*Instructions for the task*:
For this exercise, return only the lines in the records below from the one holding "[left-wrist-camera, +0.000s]" through the one holding "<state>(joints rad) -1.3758", including both, exactly as they appear and without pictures.

*Information provided*:

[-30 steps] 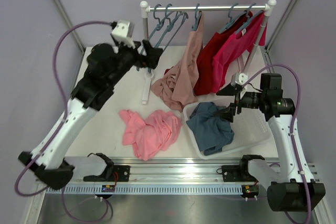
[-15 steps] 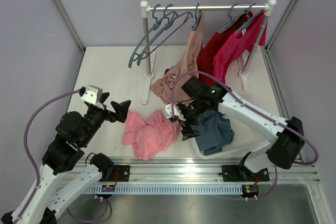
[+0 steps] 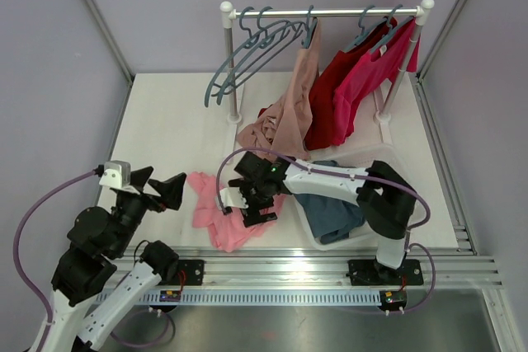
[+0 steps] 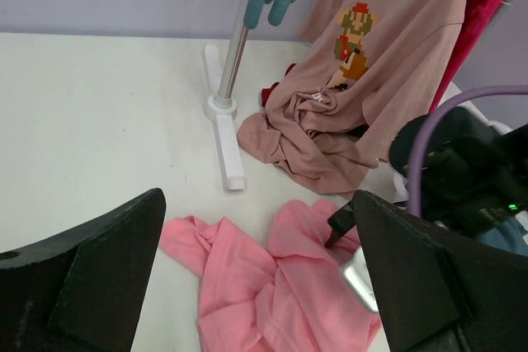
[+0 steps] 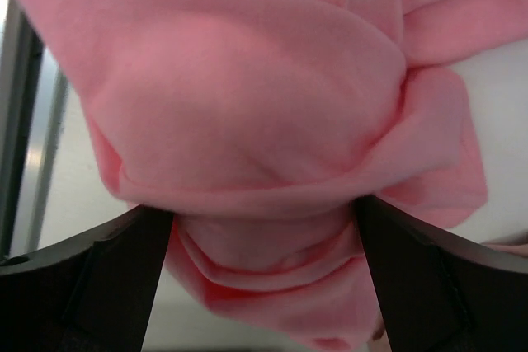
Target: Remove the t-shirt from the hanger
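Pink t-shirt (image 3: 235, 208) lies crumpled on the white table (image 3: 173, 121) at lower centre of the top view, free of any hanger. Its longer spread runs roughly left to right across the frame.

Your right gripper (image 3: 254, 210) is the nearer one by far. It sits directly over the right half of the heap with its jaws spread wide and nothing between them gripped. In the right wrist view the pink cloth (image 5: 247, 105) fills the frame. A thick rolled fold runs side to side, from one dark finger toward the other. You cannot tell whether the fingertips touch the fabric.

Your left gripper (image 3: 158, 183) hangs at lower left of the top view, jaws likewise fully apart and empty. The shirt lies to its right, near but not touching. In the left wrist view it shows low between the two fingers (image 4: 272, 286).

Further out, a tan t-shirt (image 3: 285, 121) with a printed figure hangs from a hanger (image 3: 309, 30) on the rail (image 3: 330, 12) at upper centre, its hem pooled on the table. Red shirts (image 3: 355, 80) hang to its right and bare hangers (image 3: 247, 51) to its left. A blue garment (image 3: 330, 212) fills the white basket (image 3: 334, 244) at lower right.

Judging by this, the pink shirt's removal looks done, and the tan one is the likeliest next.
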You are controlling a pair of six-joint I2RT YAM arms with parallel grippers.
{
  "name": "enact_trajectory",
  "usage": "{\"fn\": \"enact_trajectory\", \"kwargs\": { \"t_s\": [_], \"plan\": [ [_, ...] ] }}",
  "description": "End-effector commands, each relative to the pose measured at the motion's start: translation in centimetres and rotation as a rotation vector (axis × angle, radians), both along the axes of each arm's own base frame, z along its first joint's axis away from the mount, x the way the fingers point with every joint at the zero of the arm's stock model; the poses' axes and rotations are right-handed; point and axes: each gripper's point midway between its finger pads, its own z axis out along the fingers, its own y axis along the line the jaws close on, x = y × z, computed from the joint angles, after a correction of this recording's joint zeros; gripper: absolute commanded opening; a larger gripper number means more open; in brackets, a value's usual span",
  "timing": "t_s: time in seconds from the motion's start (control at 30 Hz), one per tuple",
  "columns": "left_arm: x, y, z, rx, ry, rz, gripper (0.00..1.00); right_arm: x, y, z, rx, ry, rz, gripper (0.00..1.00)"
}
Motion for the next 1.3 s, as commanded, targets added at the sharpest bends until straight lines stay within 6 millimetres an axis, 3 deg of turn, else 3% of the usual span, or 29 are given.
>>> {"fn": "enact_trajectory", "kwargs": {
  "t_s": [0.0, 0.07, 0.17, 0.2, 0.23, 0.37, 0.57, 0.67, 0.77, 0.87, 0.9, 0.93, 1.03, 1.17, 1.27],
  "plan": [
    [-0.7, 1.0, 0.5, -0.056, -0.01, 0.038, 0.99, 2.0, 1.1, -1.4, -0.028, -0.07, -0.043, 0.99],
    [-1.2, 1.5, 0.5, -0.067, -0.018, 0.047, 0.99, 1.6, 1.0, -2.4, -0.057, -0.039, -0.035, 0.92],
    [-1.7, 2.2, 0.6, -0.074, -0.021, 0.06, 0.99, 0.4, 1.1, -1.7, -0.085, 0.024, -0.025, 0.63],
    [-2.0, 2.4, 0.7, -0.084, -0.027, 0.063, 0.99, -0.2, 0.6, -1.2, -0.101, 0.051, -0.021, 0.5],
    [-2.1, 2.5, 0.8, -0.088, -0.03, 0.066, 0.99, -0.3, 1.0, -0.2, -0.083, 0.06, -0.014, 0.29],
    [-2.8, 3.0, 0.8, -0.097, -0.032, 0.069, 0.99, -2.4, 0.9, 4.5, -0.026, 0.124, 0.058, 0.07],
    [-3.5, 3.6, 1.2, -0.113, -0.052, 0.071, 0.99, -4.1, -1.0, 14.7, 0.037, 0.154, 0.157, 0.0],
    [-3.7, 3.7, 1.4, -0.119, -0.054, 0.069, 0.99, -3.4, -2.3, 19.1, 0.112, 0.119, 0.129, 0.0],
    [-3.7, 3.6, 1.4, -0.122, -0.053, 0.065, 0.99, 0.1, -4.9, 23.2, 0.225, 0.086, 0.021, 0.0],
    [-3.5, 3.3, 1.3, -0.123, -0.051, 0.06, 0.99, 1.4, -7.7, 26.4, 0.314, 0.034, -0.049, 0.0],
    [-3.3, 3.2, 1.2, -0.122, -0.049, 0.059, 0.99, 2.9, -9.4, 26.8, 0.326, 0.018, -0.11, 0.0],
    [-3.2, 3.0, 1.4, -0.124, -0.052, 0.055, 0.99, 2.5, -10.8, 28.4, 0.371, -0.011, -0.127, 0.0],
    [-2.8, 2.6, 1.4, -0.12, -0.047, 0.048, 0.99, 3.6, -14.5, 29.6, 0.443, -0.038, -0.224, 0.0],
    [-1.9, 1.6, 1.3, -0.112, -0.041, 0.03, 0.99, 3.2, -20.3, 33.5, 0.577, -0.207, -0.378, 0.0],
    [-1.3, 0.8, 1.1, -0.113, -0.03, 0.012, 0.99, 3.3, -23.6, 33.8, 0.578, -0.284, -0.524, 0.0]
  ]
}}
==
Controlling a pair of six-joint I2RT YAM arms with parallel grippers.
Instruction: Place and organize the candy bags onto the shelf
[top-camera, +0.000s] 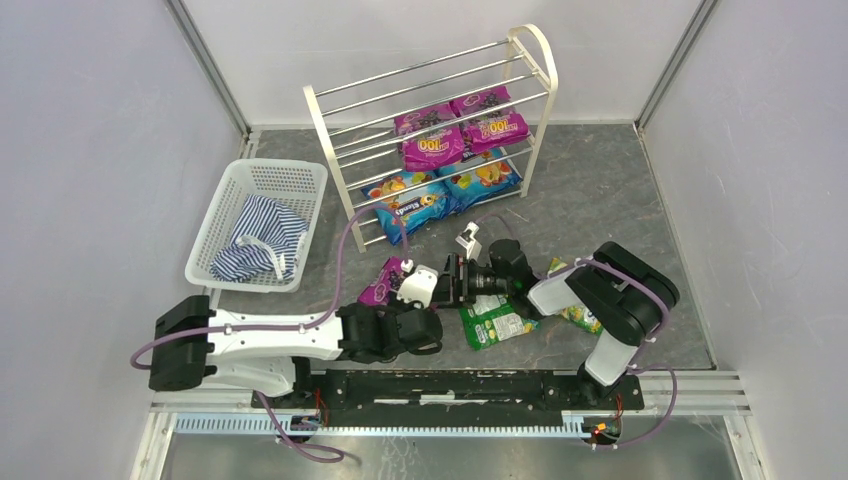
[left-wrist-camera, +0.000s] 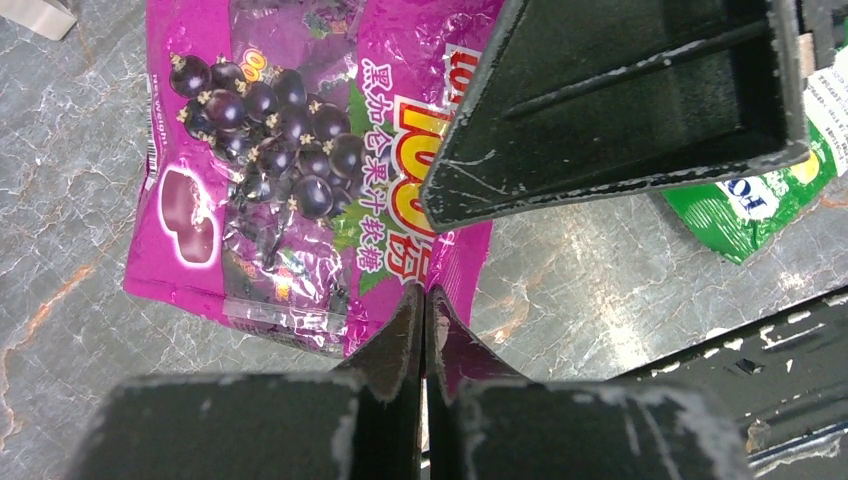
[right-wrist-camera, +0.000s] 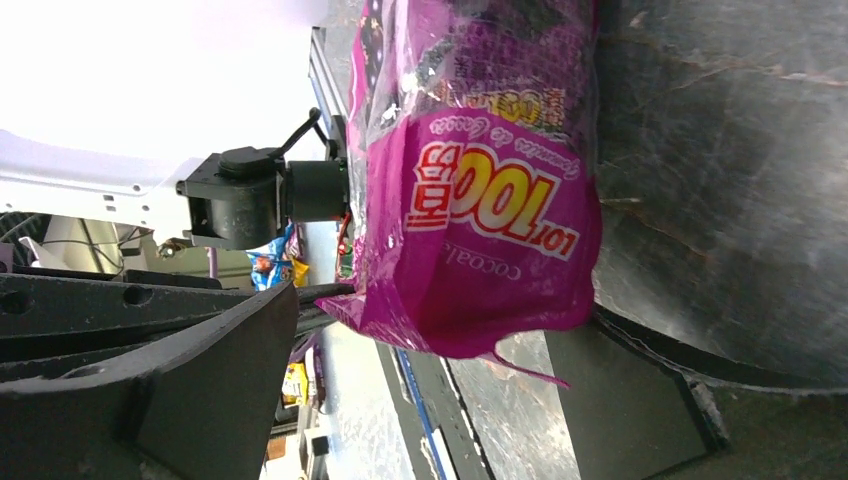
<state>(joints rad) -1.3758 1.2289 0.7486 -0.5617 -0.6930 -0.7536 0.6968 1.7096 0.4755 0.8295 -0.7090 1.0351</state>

*Expected answer*:
[left-wrist-camera, +0.000s] 
[right-wrist-camera, +0.000s] 
<state>(joints rad) -1.3758 1.2289 0.7486 -0.5617 -0.6930 -0.7536 0.6968 1.7096 0.4755 0.8295 -0.7090 1.0351</state>

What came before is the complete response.